NEW YORK (ÉTATS-UNIS) [11.08.16] – Le sculpteur soviétique Ernst Neïzvestny s’est éteint le 9 août à l’âge de 91 ans, dans une clinique de New York, où il résidait depuis la fin des années 1970. Connu pour ses sculptures monumentales de style expressionniste, il était l’un des plus célèbres représentants du courant non conformiste.

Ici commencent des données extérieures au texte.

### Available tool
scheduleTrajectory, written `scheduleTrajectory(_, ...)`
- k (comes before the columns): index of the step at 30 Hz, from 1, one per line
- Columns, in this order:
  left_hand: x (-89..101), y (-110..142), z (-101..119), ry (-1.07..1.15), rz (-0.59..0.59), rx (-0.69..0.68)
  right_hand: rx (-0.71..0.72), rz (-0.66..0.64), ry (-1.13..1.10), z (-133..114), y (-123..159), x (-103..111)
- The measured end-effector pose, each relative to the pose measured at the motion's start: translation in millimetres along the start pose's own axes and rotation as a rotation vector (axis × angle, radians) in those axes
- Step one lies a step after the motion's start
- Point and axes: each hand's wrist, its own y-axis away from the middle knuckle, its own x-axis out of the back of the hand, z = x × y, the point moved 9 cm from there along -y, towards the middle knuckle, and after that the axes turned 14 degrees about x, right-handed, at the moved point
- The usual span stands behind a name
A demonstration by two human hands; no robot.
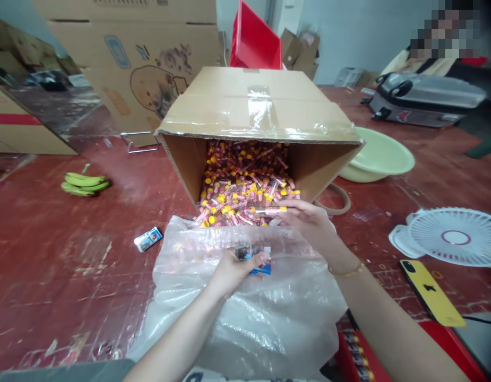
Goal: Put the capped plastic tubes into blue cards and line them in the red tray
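A cardboard box (261,106) lies on its side on the red floor, spilling several small pink tubes with yellow caps (241,191). My right hand (309,220) is pinched on one pink tube (271,210) at the box mouth. My left hand (233,270) is closed on a small blue printed packet (255,257) above a large clear plastic bag (249,297) that lies in front of me.
A second small packet (148,239) lies on the floor at left, bananas (85,184) farther left. A pale green basin (382,156), a white fan (452,236) and a yellow phone (432,292) are at right. Big cardboard boxes (141,58), a red bin (255,40) and another person (444,48) are behind.
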Motion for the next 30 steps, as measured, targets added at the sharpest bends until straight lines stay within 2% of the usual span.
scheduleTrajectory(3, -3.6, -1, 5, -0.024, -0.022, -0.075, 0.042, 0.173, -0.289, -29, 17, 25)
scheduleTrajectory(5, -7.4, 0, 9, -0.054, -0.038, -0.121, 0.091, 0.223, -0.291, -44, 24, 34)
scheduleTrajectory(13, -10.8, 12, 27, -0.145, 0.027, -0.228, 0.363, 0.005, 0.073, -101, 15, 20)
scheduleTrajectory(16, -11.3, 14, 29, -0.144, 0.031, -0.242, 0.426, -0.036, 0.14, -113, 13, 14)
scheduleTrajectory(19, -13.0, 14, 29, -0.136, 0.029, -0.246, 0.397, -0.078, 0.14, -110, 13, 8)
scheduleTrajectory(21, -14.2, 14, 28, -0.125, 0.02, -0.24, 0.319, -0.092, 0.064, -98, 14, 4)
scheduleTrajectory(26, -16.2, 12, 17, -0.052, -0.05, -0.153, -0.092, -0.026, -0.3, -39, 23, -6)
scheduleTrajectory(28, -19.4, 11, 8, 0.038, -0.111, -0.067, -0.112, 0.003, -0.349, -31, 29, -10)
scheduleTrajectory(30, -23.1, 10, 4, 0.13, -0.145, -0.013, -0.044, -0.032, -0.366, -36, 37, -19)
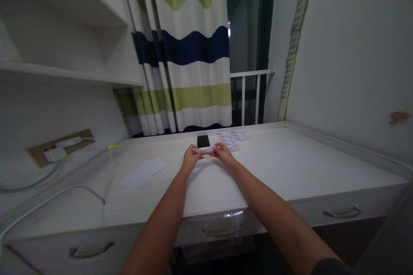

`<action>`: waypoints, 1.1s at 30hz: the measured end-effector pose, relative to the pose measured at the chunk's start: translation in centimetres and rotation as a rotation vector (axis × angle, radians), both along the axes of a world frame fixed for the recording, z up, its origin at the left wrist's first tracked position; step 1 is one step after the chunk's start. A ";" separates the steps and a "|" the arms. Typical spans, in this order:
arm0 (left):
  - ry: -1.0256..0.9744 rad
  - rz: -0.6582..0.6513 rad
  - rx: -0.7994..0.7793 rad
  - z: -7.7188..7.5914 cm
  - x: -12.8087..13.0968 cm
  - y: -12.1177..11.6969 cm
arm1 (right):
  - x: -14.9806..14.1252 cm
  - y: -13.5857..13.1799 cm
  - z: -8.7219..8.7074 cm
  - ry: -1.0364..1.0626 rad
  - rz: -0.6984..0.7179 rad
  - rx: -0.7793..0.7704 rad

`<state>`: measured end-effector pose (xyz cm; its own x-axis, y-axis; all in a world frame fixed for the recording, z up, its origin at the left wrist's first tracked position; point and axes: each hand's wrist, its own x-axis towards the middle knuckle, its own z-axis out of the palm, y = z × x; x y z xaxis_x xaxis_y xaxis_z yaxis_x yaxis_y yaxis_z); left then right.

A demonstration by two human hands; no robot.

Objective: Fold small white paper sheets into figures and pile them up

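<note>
Both my hands hold a narrow folded strip of white paper (204,149) just over the desk. My left hand (190,157) pinches its left end, and my right hand (223,153) pinches the right end. Right behind the paper lies a black phone-like rectangle (203,141). Several small folded white paper pieces (229,139) sit in rows beyond my right hand. To the left of my left hand, flat white paper sheets (143,172) lie overlapping. The fold's details are too small to make out.
The white desk (290,159) has a raised edge along the wall. White cables (80,187) run over its left side from a wall socket (60,148). A shelf (71,73) overhangs at left. A striped curtain (196,47) hangs behind. Drawer handles (343,212) stick out in front.
</note>
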<state>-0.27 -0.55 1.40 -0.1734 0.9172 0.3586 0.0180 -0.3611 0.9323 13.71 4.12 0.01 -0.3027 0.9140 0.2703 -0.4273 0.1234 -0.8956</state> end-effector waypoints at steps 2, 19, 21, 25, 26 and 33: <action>-0.003 0.022 0.000 0.1 0.0 -0.1 | 0.0 -0.2 0.2 0.005 0.008 -0.005; 0.011 -0.033 -0.021 0.5 0.1 -0.8 | 0.3 -1.8 1.2 -0.118 0.081 0.024; 0.019 -0.054 -0.028 0.5 0.1 -0.8 | 0.3 -1.9 1.2 -0.130 0.090 0.028; 0.021 -0.070 -0.047 0.3 0.1 -0.6 | 0.3 -1.7 1.1 -0.117 0.074 0.018; 0.019 -0.070 -0.052 0.3 0.1 -0.6 | 0.3 -1.6 1.1 -0.117 0.072 0.019; 0.050 -0.094 -0.072 0.4 0.0 -0.7 | 0.4 -1.5 1.0 -0.121 0.068 0.028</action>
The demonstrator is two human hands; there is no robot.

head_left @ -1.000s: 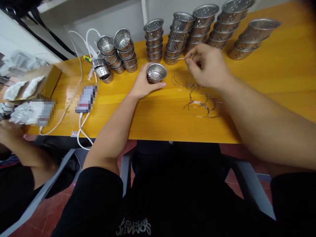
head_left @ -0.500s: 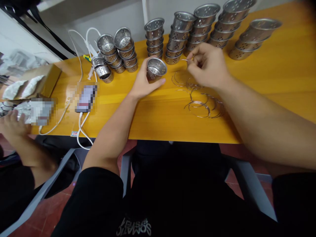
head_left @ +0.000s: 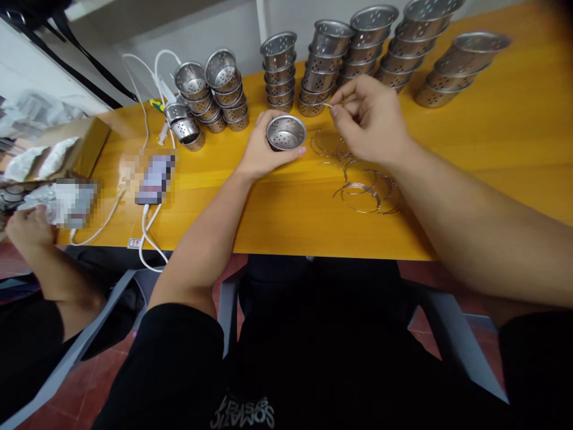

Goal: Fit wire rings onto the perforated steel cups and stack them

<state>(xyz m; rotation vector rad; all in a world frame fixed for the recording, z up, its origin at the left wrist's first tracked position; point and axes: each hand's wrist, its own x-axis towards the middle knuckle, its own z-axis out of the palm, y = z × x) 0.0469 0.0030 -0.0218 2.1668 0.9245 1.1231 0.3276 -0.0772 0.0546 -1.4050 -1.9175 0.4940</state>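
Note:
My left hand (head_left: 263,149) is wrapped round a perforated metal cup (head_left: 286,134), its open mouth tilted up toward me. To the right of the cup, my right hand (head_left: 369,119) pinches a thin metal wire (head_left: 327,106) between thumb and forefinger. Only a short end of the wire shows; the rest is hidden by the hand. The wire and the cup are apart. Below my right hand, several loose thin wire rings (head_left: 360,197) lie in a loose heap on the yellow table (head_left: 286,221).
Stacks of perforated cups (head_left: 280,71) line the back of the table, with another stack (head_left: 461,68) at the right. Leaning cup stacks (head_left: 226,89) stand at the left back. A phone (head_left: 155,179) with white cables lies left. At far left are a co-worker's hand (head_left: 31,227) and a cardboard box (head_left: 92,143).
My right hand has moved slightly left with the wire, closer to the cup. The cup has tipped and shifted a little toward me. The co-worker's hand has moved slightly right.

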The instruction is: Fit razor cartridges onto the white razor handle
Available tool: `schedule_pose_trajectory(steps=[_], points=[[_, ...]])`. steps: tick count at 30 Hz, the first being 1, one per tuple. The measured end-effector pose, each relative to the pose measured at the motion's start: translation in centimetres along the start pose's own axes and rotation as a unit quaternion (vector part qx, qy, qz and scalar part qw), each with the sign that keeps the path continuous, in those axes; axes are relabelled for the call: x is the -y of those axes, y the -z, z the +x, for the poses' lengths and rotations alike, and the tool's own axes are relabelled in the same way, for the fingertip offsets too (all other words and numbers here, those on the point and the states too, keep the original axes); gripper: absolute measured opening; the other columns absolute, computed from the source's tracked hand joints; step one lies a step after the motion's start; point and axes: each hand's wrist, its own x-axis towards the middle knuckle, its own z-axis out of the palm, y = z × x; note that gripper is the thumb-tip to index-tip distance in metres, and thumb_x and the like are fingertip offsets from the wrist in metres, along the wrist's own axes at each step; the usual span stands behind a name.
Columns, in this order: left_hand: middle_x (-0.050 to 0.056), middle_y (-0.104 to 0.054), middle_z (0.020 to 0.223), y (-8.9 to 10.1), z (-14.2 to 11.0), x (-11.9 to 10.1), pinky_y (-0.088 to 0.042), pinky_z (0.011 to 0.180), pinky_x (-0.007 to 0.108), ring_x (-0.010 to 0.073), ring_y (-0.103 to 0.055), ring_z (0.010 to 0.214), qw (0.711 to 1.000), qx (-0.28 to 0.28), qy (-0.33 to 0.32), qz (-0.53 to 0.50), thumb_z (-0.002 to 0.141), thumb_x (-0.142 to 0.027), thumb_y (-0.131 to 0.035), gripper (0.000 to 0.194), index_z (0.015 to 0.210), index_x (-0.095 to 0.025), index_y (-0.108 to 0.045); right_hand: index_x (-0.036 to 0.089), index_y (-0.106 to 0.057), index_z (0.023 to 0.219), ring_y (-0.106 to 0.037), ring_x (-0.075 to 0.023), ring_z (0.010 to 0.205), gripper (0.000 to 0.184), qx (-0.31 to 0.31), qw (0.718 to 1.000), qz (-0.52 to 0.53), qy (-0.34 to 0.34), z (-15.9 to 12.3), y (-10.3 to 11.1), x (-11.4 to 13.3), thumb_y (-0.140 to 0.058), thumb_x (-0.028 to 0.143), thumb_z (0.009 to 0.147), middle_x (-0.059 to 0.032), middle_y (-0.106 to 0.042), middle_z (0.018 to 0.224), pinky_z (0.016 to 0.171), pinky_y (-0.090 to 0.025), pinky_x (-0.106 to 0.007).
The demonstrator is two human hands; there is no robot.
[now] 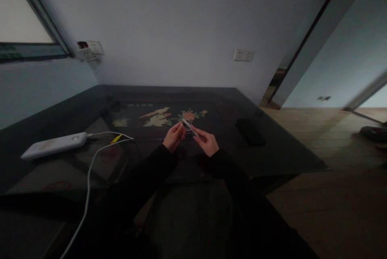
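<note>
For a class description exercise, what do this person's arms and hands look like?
Both arms wear long, black sleeves reaching the wrists; no markings can be made out. The left hand and right hand are gloveless.

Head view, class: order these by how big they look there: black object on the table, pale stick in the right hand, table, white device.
1. Table
2. White device
3. Black object
4. Pale stick

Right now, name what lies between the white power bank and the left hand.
The head view shows a looped white cable and a yellow tag, then dark tabletop.
</note>
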Motion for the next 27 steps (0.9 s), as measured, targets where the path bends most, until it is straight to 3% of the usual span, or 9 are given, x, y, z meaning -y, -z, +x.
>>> schedule_pose_trajectory(steps=[8,19,27], points=[[-0.005,-0.049,0.059,0.11,0.0,0.21,-0.03,0.043,0.017,0.0057,-0.042,0.049,1.0,-0.004,0.0,0.005,0.07,-0.041,-0.075,0.051,0.108,-0.012,-0.059,0.02,-0.059,0.125,-0.06,-0.0214,0.113,0.044,-0.041,0.999,-0.009,-0.02,0.19,0.13,-0.44,-0.055,0.021,0.082,-0.0061,-0.062,0.124,0.095,-0.049,-0.036],[-0.005,-0.045,0.058,-0.15,-0.19,-0.18,-0.029,0.044,0.016,0.0052,-0.04,0.05,1.0,0.009,-0.005,0.01,0.072,-0.044,-0.072,0.047,0.105,-0.012,-0.062,0.018,-0.06,0.125,-0.062,-0.0235,0.109,0.043,0.018,1.0,0.018,0.009,-0.1,-0.15,-0.26,-0.057,0.023,0.082,-0.0084,-0.063,0.124,0.092,-0.05,-0.037],[-0.005,-0.047,0.057,0.14,0.11,0.26,-0.03,0.044,0.016,0.005,-0.04,0.048,1.0,0.005,-0.011,0.014,0.074,-0.043,-0.071,0.044,0.104,-0.013,-0.059,0.019,-0.059,0.126,-0.059,-0.023,0.114,0.043,-0.011,1.0,-0.006,0.006,0.13,0.08,-0.27,-0.055,0.022,0.083,-0.0066,-0.061,0.126,0.098,-0.047,-0.037]])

Ernst Neïzvestny porte bien mal son nom, qui signifie en russe « inconnu ». Encore mineur, il s’engage comme volontaire chez les parachutistes durant la Seconde Guerre mondiale. Grièvement blessé durant la bataille de Vienne en 1945 et en état de mort clinique, il reçoit une prestigieuse décoration militaire « post mortem », avant de guérir miraculeusement. Il s’engage alors dans la voie artistique en étudiant d’abord à l’Académie d’art de Riga, puis à l’Ecole de peinture, de sculpture et d’architecture de Moscou et enfin au département de philosophie de l’université d’Etat de Moscou.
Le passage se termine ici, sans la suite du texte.